[Stored data]
*-*-*

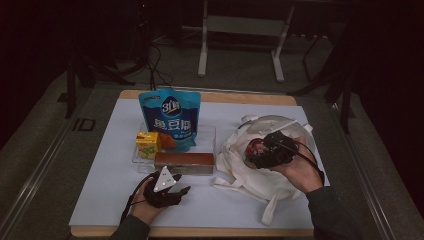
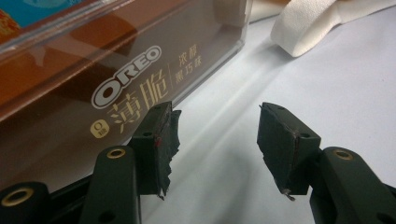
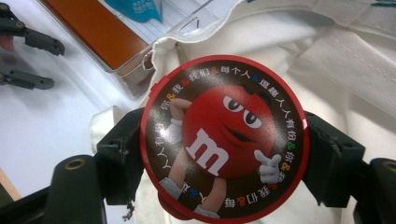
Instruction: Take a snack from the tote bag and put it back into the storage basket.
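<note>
A round red M&M's tin (image 3: 219,135), its lid printed with a red candy figure, sits between the jaws of my right gripper (image 3: 224,140), which is shut on its rim. In the high view that gripper (image 1: 261,150) hovers with the tin (image 1: 256,148) over a white cloth tote bag (image 1: 250,177). My left gripper (image 2: 217,116) stands open with nothing between its pads, low over the white mat. It is just in front of a brown Oreo box (image 2: 93,84) that lies in a clear tray (image 1: 210,135). In the high view the left gripper (image 1: 179,183) points at that box (image 1: 184,161).
A blue snack pouch (image 1: 170,117) stands in the tray behind the Oreo box, with a small yellow drink carton (image 1: 148,142) at its left. The bag's strap (image 1: 270,210) trails toward the front edge. A white mat (image 1: 110,170) covers the wooden table.
</note>
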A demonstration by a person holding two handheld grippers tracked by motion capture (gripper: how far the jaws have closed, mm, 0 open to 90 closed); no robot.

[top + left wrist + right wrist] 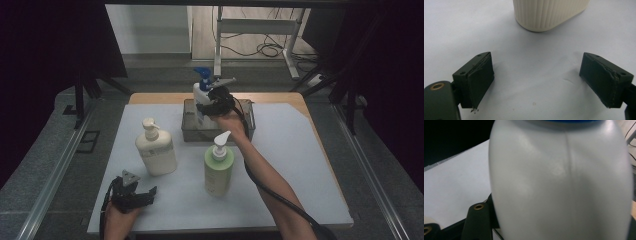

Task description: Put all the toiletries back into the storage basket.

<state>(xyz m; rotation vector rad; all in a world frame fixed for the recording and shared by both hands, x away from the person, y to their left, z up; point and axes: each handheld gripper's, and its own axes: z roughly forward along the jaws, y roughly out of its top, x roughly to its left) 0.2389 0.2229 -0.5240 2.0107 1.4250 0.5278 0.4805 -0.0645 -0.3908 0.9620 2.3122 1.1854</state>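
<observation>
- The right tool (212,102) is seen in the high view at the far middle of the tabletop (300,165), carried on a forearm stretched forward from the bottom right edge, with its cable trailing back along the arm.
- A white pump bottle with a blue pump head (202,92) is held by the right tool; in the right gripper view the bottle's white body (561,182) sits close up between the jaws, which are clamped on it at a middling width.
- The held bottle is seen upright over the left part of a clear rectangular bin (240,131); whether its base touches the bin's floor cannot be told.
- Whether anything else lies in the bin cannot be told.
- The left tool (134,195) rests low near the front left edge of the tabletop, held by a hand entering from the bottom; its jaws stand wide apart with only bare tabletop between them.
- A cream ribbed pump bottle (155,149) stands upright just beyond the left tool, apart from the jaws.
- A green pump bottle (218,167) stands upright near the middle of the tabletop, between the two tools and just in front of the bin.
</observation>
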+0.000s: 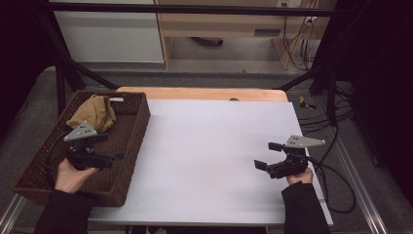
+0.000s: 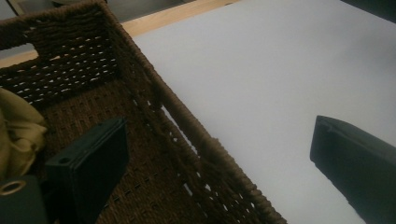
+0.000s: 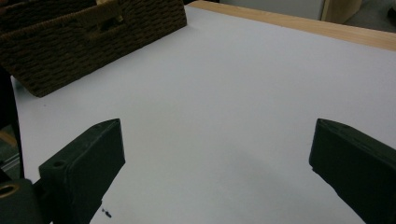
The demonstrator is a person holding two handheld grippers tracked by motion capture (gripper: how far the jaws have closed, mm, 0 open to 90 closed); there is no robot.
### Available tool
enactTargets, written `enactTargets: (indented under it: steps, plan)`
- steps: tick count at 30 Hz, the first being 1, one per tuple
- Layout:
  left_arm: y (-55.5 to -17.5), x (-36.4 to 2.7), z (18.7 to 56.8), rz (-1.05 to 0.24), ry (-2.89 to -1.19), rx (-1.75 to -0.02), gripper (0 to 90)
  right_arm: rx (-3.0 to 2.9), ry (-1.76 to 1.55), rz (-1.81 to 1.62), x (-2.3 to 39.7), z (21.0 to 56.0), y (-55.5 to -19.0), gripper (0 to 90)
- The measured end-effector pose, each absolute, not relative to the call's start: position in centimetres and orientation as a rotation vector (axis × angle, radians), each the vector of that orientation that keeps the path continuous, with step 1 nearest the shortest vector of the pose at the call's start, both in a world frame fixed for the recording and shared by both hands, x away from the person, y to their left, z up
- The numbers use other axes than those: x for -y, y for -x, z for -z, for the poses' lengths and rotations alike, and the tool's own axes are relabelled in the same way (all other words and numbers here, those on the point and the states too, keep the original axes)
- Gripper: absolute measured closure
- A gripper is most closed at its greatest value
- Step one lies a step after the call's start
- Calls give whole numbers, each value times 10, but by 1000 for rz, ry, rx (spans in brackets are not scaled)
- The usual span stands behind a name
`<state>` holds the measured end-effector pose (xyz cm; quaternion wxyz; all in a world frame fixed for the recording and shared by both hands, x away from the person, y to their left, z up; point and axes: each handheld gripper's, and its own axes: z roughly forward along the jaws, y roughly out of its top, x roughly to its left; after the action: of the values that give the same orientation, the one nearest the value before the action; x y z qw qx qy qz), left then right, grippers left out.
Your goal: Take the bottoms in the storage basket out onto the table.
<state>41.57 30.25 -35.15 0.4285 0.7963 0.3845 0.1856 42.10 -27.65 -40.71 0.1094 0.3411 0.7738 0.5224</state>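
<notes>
A brown wicker basket (image 1: 138, 127) stands at the table's left side, with a crumpled tan cloth (image 1: 94, 112) lying in its far end. My left gripper (image 1: 111, 147) hovers over the basket's near half, open and holding nothing, jaws pointing right toward the basket's right wall. In the left gripper view the basket rim (image 2: 189, 128) runs between the jaws of the left gripper (image 2: 219, 123), and the cloth (image 2: 18, 133) sits at the left edge. My right gripper (image 1: 267, 155) is open and empty above the white sheet (image 1: 209, 146) at the right. From the right gripper (image 3: 217, 126), the basket (image 3: 93, 42) lies far ahead to the left.
A wooden table edge (image 1: 204, 93) shows beyond the white sheet. Black frame poles (image 1: 61, 73) rise at both back corners. Cables (image 1: 336, 185) trail off the table's right side. Cabinets stand on the floor behind.
</notes>
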Motion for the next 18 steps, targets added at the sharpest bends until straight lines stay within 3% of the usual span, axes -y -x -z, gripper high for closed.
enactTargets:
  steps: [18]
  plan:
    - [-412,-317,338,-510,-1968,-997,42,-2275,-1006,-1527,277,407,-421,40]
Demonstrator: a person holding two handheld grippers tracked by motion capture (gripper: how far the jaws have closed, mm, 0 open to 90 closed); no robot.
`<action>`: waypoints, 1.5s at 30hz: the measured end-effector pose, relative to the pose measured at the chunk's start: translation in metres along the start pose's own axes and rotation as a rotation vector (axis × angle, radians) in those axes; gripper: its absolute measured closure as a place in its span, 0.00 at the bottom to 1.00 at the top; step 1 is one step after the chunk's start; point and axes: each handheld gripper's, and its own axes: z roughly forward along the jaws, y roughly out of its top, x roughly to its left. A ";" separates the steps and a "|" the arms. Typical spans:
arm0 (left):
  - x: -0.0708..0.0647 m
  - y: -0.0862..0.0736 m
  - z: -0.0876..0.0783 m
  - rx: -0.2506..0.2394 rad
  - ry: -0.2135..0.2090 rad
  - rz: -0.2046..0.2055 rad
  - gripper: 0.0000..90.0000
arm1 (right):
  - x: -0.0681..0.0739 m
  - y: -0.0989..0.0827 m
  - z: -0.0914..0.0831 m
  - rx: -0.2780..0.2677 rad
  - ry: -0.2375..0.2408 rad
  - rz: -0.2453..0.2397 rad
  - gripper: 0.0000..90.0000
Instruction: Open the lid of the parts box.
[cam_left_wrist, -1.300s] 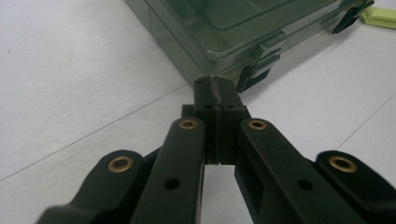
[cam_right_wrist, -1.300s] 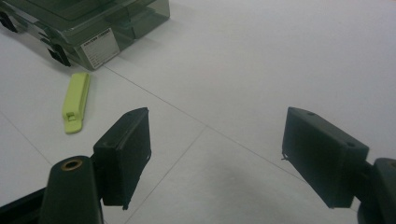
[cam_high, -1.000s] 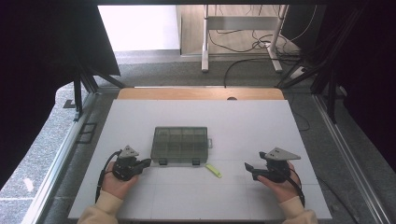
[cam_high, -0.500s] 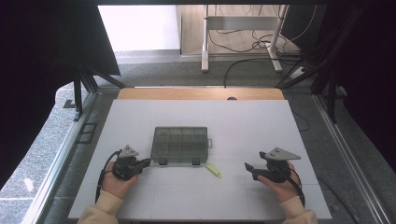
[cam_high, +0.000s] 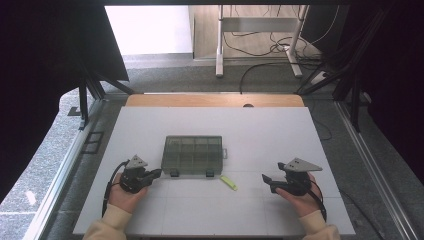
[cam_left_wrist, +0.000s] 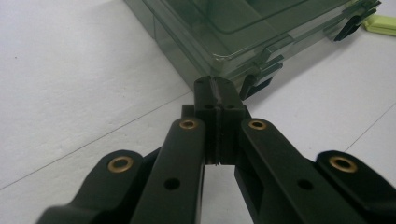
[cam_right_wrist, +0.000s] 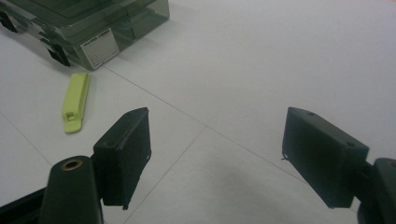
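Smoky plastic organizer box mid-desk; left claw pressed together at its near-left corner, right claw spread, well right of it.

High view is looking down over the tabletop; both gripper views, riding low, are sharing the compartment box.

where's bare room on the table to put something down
Free: the far strip between the box and the wooden edge, and the stretch right of the box, beyond the right gripper. Crowded: the near middle, with left gripper, box latches and yellow clip.
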 end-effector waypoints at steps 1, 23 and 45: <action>0.000 0.000 0.000 -0.002 0.000 -0.001 1.00 | 0.000 0.000 0.000 0.000 0.000 0.000 0.26; 0.004 0.007 -0.005 -0.083 -0.044 -0.024 1.00 | 0.021 0.023 0.025 -0.022 0.073 -0.068 0.26; 0.005 0.008 -0.005 -0.091 -0.040 -0.026 1.00 | 0.055 0.058 0.073 -0.015 0.143 -0.172 0.27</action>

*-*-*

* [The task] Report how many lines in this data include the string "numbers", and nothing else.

* [Your solution] 2